ASSIGNMENT = Search the data for "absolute" and copy every matching line.

RECORDED INFORMATION =

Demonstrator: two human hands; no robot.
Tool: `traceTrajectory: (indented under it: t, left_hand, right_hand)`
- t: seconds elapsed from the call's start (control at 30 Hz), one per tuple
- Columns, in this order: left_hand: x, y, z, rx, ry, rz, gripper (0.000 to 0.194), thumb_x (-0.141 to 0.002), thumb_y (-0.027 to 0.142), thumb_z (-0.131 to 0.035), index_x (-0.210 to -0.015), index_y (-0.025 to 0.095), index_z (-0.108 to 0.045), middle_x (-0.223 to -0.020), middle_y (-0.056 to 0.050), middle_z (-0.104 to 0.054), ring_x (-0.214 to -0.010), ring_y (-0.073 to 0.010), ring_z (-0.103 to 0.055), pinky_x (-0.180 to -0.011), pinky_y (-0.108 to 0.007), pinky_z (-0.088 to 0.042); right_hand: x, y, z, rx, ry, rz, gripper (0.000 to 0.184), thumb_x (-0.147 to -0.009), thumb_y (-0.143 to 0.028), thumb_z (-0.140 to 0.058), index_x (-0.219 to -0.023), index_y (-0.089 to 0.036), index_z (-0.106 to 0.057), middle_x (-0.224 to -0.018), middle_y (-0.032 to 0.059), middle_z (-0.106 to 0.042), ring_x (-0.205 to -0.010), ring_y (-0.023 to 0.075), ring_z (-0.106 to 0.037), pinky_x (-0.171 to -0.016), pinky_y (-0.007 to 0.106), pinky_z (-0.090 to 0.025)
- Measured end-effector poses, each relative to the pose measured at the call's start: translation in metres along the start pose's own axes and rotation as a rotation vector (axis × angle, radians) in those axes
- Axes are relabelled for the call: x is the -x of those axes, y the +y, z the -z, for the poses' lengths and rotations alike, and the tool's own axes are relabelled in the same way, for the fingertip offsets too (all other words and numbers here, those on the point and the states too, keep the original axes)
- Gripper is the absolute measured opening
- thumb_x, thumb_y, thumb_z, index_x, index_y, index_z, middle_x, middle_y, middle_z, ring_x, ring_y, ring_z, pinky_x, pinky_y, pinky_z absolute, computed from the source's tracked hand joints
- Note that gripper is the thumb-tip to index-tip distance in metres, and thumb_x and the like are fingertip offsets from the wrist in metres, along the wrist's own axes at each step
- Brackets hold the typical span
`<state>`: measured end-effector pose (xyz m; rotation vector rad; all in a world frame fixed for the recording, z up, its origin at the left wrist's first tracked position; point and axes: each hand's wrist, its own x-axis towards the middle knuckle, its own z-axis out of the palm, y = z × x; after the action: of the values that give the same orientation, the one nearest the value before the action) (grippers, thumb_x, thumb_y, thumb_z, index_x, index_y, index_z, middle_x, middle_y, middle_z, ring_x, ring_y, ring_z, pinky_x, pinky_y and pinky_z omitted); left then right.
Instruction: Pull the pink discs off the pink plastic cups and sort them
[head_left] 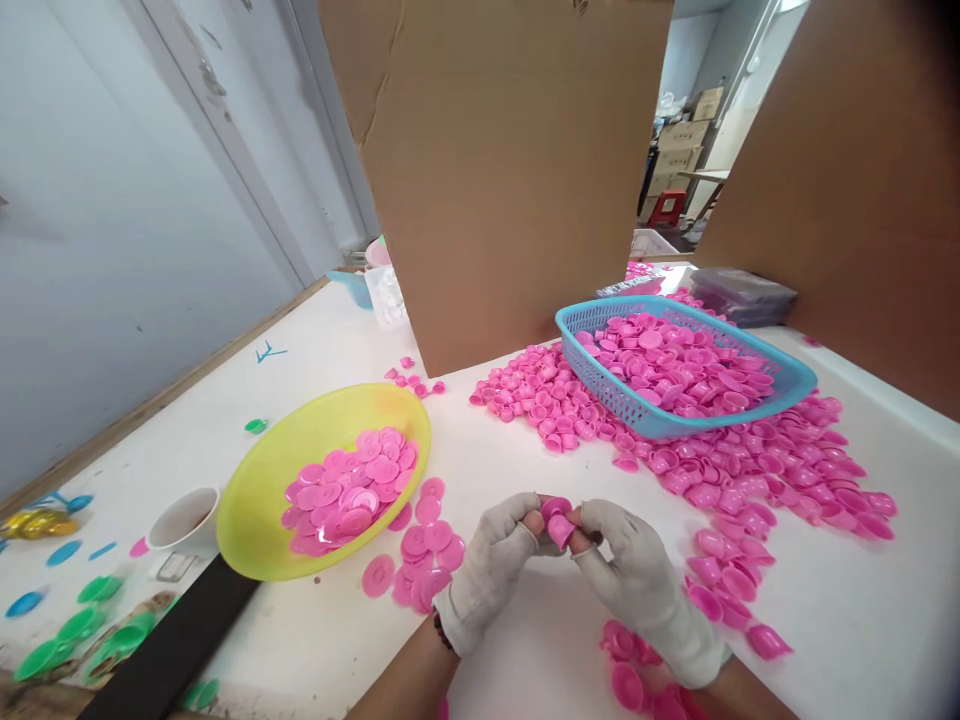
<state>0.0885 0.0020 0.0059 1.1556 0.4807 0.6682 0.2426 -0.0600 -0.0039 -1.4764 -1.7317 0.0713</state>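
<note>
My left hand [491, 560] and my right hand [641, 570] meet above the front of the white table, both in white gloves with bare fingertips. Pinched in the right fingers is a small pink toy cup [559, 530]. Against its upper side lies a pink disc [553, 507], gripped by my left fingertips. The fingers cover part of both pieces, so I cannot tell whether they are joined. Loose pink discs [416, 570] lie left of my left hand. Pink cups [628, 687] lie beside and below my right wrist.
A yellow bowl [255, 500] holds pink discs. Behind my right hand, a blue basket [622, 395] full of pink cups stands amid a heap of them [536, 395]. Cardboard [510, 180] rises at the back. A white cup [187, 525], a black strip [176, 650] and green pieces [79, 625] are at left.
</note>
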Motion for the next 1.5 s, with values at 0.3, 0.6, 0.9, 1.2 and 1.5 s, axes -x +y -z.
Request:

SOLUTION BELOW =
- Gripper is the absolute measured opening
- thumb_x, thumb_y, thumb_z, index_x, index_y, index_z, middle_x, middle_y, middle_z, ring_x, ring_y, ring_z, pinky_x, pinky_y, pinky_z absolute, computed from the source's tracked hand joints

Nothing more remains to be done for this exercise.